Антонио чувствовал, как в приятеле закипает ярость. Он разделял омерзение Виктора от того, что французы используют сенегальские войска для охраны испанских беженцев. Многие на собственной шкуре почувствовали жестокость мусульманских солдат из армии Франко, самых бессердечных из всех фашистов. Людям показалось, что такое же безжалостное выражение было и на лицах этих темнокожих стражников.
Они не слушали мольбы родственников, желавших остаться вместе, людей делили по законам арифметики, а не человечности. Единственное, что их заботило, — точно разделить эту огромную толпу, строго по численности. Французы боялись, что их маленькие приграничные городки просто сметет лавина беженцев. И небезосновательно. В городке Сент-Сиприен с населением чуть больше тысячи человек вскоре должно было разместиться более семидесяти пяти тысяч чужестранцев, поэтому единственное место, которое город нашел для них, — это огромное пустующее пространство возле моря, пляж. То же было и в остальных городках дальше по побережью: в Аржеле, Баркаре и даже Сепфоне. Единственное убежище, которое французы могли предоставить беженцам, — это место на пляже.
Условия проживания просто ужасали. Людей поселили в импровизированные палатки, сооруженные из деревянных стоек и одеял, которые совершенно не защищали от непогоды. В первые недели на пляже бушевал шторм, не переставая, лил дождь. Антонио вызвался добровольцем дежурить по часу каждую ночь, в противном случае люди могли оказаться заживо погребенными в песке; оторванные ветром обломки использовали для того, чтобы соорудить укрытия для слабых и уязвимых. В этой безжизненной пустыне песок лез в глаза, ноздри, забивался в рот и уши. Люди ели песок, дышали песком, он слепил им глаза, бескрайний пляж сводил людей с ума.
Еды было мало, и лишь один источник воды на первые двадцать тысяч прибывших. Больных никто не лечил. Тысячи раненых были эвакуированы из госпиталей Барселоны, у многих началась гангрена. Охранники изолировали тех, у кого были явные признаки дизентерии; обычно их распознавали по отталкивающему зловонию, исходящему от человека, — всех оставили гнить в импровизированном карантине.
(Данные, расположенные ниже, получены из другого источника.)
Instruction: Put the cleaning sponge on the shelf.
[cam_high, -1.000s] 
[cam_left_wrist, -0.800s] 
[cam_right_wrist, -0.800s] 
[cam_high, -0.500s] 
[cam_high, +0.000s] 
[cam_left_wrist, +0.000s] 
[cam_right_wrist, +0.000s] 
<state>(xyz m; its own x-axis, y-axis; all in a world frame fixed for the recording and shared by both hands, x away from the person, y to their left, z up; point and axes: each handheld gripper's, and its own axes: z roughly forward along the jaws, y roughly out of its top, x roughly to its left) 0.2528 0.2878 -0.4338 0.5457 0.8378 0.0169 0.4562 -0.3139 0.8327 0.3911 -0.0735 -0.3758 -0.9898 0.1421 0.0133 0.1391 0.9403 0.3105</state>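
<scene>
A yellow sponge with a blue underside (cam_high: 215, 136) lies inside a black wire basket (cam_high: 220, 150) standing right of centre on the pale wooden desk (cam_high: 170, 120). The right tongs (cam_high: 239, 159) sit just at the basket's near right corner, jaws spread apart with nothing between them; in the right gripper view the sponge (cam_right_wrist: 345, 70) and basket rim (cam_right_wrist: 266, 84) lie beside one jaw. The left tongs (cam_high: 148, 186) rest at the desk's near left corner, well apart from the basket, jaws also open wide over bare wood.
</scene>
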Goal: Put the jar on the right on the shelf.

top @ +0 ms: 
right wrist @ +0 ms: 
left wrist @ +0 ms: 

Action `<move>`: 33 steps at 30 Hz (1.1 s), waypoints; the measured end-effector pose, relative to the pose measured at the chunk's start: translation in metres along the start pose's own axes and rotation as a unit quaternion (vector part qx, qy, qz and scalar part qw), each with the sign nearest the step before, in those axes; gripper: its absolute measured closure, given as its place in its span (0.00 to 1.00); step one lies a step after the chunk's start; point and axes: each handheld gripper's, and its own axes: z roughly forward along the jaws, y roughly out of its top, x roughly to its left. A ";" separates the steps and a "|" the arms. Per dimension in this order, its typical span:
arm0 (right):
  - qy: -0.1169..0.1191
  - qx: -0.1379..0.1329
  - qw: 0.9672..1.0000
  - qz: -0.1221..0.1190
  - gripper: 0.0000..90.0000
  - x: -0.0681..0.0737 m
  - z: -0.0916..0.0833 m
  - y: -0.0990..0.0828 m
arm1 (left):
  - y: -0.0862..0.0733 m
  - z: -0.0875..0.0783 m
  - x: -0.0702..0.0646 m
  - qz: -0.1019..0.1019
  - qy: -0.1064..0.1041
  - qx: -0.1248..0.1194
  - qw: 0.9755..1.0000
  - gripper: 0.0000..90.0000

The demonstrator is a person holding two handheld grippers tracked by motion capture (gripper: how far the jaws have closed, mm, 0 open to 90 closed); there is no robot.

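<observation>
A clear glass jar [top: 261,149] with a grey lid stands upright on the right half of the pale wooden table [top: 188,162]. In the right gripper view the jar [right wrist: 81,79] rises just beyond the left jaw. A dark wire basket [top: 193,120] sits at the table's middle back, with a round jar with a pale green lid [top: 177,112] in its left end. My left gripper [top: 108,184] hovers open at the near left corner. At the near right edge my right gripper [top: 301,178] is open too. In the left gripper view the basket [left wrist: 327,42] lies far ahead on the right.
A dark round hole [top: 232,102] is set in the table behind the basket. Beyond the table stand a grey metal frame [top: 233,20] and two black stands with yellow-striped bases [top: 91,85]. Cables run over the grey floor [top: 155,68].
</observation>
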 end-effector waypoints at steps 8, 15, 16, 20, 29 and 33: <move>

Часто встречались и другие заболевания: туберкулез и пневмония были обычным делом. Каждый день мертвых закапывали глубоко в песок.
Больше всего Антонио ненавидел, когда их массово водили испражняться. Для этих целей были отведены определенные места у моря; он страшился тех мгновений, когда наступала его очередь испражняться в море под презрительными взглядами охранников. Это было унизительнее всего — когда его приводили в вонючий район пляжа, где ветер кружил изгаженные клочки бумаги, а в воздух вздымался столб песка.
Если не считать этой ежедневной рутины, время на пляжах как будто остановилось. Постоянные приливы и отливы, их безжалостный глухой рокот отражали безразличие небес к людской трагедии, разыгрывающейся на этих песках. Дни превратились в недели. Многие люди потеряли счет времени, но Антонио продолжал делать зарубки на палке. Для него это занятие хоть как-то облегчало невыносимо медленное течение времени. Некоторые, боясь, что могут сойти с ума от скуки, придумывали способы, как с этой скукой бороться: они играли в карты, домино, занимались резьбой по дереву. Некоторые даже делали скульптуры из кусков колючей проволоки, которые находили в песке. Время от времени по вечерам кто-то декламировал стихи, а иногда глубокой ночью из какой-нибудь палатки раздавался темный пронизывающий звук канте хондо[84]. Это был самый примитивный напев фламенко, но от его пафоса у Антонио мурашки бежали по телу.
Потом как-то вечером устроили танцы. Сначала охранники ошеломленно смотрели на происходящее, а потом и их заворожило увиденное. Смеркалось. Небольшая сцена была возведена из старых ящиков, которые люди нашли у палатки с провизией. Молодая женщина начала танцевать. Аккомпанементом ей служили лишь хлопки в ладоши, которые нарастали и вскоре превратились в целый оркестр: некоторые хлопали тихо, некоторые — отрывисто; этот звук то нарастал, то затихал вслед за топотом женских ног по доскам.
Костлявая танцовщица, вероятно, была когда-то вполне упитанной, но месяцы недоедания сгладили ее формы. Чувство ритма осталось жить в ее тщедушном теле, а болезненная худоба лишь подчеркивала волнообразные движения рук и пальцев. Пряди ее темных спутанных волос прилипли к лицу, словно змеи, но она не сделала ни одной попытки убрать их.